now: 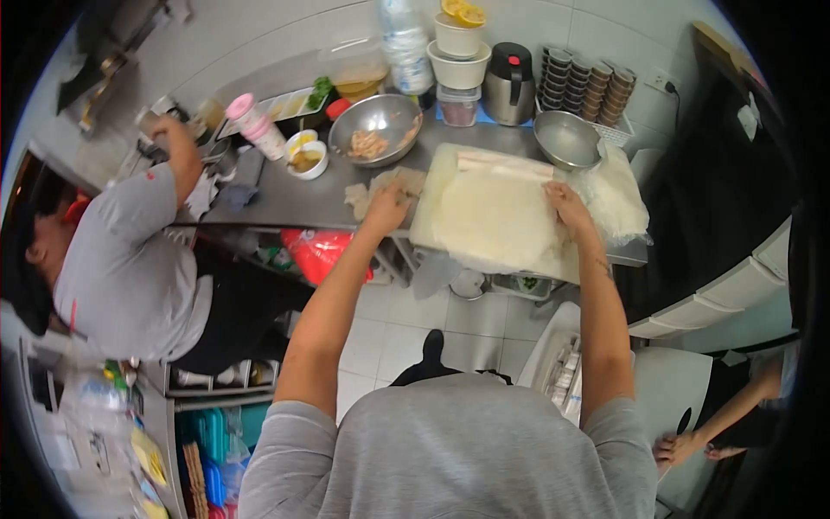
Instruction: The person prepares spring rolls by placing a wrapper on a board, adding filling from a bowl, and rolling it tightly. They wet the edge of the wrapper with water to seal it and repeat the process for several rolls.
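Note:
At the table's near edge my left hand (388, 208) has its fingers curled onto a crumpled beige cloth (356, 201). My right hand (568, 208) pinches the right side of a stack of thin, cream-coloured pastry sheets (493, 212). The stack lies flat on a pale cutting board (424, 221). Along its far edge runs a narrow folded strip (506, 164) with a pinkish band; what is inside cannot be made out. Left of the board, a steel mixing bowl (380, 112) holds pinkish chopped filling (369, 144).
A second steel bowl (566, 140) and a plastic bag of pale sheets (618, 195) sit at the right. Behind stand a thermos jug (510, 86), stacked tubs (458, 65) and small cups (596, 82). A co-worker (138, 259) works at left; another person's hand (679, 450) shows lower right.

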`<state>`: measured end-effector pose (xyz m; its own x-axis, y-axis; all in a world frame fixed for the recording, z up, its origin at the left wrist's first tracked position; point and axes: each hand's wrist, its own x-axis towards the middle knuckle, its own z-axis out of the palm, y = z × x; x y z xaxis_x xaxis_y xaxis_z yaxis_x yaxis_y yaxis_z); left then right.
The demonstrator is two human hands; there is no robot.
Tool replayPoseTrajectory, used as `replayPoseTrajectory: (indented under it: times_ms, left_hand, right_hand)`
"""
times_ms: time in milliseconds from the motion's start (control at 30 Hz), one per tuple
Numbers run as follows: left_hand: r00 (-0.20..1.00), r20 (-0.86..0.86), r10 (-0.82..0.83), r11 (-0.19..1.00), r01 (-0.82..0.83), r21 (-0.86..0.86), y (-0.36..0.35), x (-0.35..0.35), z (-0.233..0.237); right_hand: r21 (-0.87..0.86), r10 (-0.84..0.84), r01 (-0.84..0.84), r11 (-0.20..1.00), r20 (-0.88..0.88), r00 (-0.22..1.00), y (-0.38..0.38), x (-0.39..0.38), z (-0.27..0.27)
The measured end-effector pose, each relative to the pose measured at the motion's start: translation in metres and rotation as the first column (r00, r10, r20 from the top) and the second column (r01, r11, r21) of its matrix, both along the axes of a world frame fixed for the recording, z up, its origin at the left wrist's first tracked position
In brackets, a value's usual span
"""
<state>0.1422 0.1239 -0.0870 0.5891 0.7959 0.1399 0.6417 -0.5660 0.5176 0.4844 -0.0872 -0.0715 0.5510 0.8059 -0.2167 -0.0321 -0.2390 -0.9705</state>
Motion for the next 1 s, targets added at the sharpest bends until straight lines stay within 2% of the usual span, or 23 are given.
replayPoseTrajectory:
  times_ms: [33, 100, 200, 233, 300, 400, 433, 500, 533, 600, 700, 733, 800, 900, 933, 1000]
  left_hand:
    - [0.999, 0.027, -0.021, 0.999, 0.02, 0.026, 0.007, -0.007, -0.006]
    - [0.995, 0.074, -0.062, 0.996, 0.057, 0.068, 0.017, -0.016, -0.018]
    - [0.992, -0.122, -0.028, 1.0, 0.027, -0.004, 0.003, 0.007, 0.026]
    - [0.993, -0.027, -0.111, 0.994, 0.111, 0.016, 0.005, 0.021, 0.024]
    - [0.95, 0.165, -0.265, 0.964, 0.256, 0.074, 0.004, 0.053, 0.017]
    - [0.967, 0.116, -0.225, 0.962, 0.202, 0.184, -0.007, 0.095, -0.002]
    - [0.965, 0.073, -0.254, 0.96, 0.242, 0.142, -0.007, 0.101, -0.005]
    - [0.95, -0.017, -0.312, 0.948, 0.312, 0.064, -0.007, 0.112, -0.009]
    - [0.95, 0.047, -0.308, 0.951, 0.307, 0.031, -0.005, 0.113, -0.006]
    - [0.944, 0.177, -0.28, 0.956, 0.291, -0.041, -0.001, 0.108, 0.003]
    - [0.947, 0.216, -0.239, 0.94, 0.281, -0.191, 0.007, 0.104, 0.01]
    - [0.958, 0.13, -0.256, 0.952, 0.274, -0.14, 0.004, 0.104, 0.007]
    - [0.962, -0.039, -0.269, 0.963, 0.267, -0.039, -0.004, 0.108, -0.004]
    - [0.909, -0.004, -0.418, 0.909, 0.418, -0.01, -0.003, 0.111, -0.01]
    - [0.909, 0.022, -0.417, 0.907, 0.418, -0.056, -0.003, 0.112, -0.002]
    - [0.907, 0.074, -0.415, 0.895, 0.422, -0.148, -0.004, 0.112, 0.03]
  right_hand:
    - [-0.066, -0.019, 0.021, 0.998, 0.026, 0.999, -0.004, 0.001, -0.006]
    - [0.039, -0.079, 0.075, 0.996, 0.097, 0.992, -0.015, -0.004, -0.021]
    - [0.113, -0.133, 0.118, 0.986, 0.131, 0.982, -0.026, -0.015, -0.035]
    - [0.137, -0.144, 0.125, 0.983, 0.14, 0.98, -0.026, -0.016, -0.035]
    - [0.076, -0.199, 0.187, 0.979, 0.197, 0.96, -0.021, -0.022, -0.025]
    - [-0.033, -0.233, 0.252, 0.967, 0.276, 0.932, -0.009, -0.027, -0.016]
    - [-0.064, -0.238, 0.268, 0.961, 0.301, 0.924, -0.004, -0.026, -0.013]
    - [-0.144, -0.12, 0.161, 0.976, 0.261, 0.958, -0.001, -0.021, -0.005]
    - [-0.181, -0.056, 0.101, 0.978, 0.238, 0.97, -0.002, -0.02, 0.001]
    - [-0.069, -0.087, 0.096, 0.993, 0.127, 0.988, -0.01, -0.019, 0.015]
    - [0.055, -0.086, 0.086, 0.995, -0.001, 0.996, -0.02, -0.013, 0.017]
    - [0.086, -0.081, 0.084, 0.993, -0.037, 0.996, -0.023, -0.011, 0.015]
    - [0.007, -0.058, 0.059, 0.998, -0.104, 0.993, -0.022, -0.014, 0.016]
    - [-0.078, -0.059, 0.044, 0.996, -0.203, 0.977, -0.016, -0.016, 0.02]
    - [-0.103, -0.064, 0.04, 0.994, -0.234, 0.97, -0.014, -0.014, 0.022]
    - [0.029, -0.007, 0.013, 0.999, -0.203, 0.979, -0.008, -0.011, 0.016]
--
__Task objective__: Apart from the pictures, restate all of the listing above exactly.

__Expected output__:
now: 
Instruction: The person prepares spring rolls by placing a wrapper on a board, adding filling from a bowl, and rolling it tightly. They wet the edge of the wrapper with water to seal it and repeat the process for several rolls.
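Note:
At the table's near edge my left hand (388, 208) has its fingers curled onto a crumpled beige cloth (356, 201). My right hand (568, 208) pinches the right side of a stack of thin, cream-coloured pastry sheets (493, 212). The stack lies flat on a pale cutting board (424, 221). Along its far edge runs a narrow folded strip (506, 164) with a pinkish band; what is inside cannot be made out. Left of the board, a steel mixing bowl (380, 112) holds pinkish chopped filling (369, 144).
A second steel bowl (566, 140) and a plastic bag of pale sheets (618, 195) sit at the right. Behind stand a thermos jug (510, 86), stacked tubs (458, 65) and small cups (596, 82). A co-worker (138, 259) works at left; another person's hand (679, 450) shows lower right.
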
`<state>`: measured end-effector pose (xyz m; its own x-axis, y-axis; all in a world frame fixed for the recording, z up, its origin at the left wrist's first tracked position; point and axes: each hand's wrist, its own x-axis towards the middle knuckle, its own z-axis out of the palm, y = z × x; x y z xaxis_x xaxis_y xaxis_z yaxis_x yaxis_y yaxis_z); left then right.
The demonstrator is two human hands; there is no robot.
Tool replayPoseTrajectory, used as `replayPoseTrajectory: (indented under it: times_ms, left_hand, right_hand)`
"""
times_ms: time in milliseconds from the motion's start (control at 30 Hz), one per tuple
Numbers run as follows: left_hand: r00 (-0.20..1.00), r20 (-0.86..0.86), r10 (-0.82..0.83), r11 (-0.19..1.00), r01 (-0.82..0.83), r21 (-0.86..0.86), y (-0.36..0.35), x (-0.35..0.35), z (-0.233..0.237); right_hand: r21 (-0.87..0.86), r10 (-0.84..0.84), r01 (-0.84..0.84), r11 (-0.20..1.00), r20 (-0.88..0.88), r00 (-0.22..1.00), y (-0.38..0.38), x (-0.39..0.38), z (-0.27..0.27)
The measured end-effector pose, each relative to the pose measured at the motion's start: translation in metres and rotation as the first column (r00, r10, r20 from the top) and the second column (r01, r11, r21) of its matrix, both along the axes of a world frame fixed for the recording, z up, its origin at the left wrist's first tracked position
In brackets, a value's usual span
"""
<state>0.1422 0.1239 -0.0870 0.5891 0.7959 0.1399 0.6417 -0.5660 0.5176 0.4844 -0.0872 -0.0715 0.5510 0.8059 -0.2167 -0.0321 -0.2390 -0.9705</state>
Motion for the next 1 s, targets added at the sharpest bends until straight lines stay within 2% of the usual span, or 23 are given.
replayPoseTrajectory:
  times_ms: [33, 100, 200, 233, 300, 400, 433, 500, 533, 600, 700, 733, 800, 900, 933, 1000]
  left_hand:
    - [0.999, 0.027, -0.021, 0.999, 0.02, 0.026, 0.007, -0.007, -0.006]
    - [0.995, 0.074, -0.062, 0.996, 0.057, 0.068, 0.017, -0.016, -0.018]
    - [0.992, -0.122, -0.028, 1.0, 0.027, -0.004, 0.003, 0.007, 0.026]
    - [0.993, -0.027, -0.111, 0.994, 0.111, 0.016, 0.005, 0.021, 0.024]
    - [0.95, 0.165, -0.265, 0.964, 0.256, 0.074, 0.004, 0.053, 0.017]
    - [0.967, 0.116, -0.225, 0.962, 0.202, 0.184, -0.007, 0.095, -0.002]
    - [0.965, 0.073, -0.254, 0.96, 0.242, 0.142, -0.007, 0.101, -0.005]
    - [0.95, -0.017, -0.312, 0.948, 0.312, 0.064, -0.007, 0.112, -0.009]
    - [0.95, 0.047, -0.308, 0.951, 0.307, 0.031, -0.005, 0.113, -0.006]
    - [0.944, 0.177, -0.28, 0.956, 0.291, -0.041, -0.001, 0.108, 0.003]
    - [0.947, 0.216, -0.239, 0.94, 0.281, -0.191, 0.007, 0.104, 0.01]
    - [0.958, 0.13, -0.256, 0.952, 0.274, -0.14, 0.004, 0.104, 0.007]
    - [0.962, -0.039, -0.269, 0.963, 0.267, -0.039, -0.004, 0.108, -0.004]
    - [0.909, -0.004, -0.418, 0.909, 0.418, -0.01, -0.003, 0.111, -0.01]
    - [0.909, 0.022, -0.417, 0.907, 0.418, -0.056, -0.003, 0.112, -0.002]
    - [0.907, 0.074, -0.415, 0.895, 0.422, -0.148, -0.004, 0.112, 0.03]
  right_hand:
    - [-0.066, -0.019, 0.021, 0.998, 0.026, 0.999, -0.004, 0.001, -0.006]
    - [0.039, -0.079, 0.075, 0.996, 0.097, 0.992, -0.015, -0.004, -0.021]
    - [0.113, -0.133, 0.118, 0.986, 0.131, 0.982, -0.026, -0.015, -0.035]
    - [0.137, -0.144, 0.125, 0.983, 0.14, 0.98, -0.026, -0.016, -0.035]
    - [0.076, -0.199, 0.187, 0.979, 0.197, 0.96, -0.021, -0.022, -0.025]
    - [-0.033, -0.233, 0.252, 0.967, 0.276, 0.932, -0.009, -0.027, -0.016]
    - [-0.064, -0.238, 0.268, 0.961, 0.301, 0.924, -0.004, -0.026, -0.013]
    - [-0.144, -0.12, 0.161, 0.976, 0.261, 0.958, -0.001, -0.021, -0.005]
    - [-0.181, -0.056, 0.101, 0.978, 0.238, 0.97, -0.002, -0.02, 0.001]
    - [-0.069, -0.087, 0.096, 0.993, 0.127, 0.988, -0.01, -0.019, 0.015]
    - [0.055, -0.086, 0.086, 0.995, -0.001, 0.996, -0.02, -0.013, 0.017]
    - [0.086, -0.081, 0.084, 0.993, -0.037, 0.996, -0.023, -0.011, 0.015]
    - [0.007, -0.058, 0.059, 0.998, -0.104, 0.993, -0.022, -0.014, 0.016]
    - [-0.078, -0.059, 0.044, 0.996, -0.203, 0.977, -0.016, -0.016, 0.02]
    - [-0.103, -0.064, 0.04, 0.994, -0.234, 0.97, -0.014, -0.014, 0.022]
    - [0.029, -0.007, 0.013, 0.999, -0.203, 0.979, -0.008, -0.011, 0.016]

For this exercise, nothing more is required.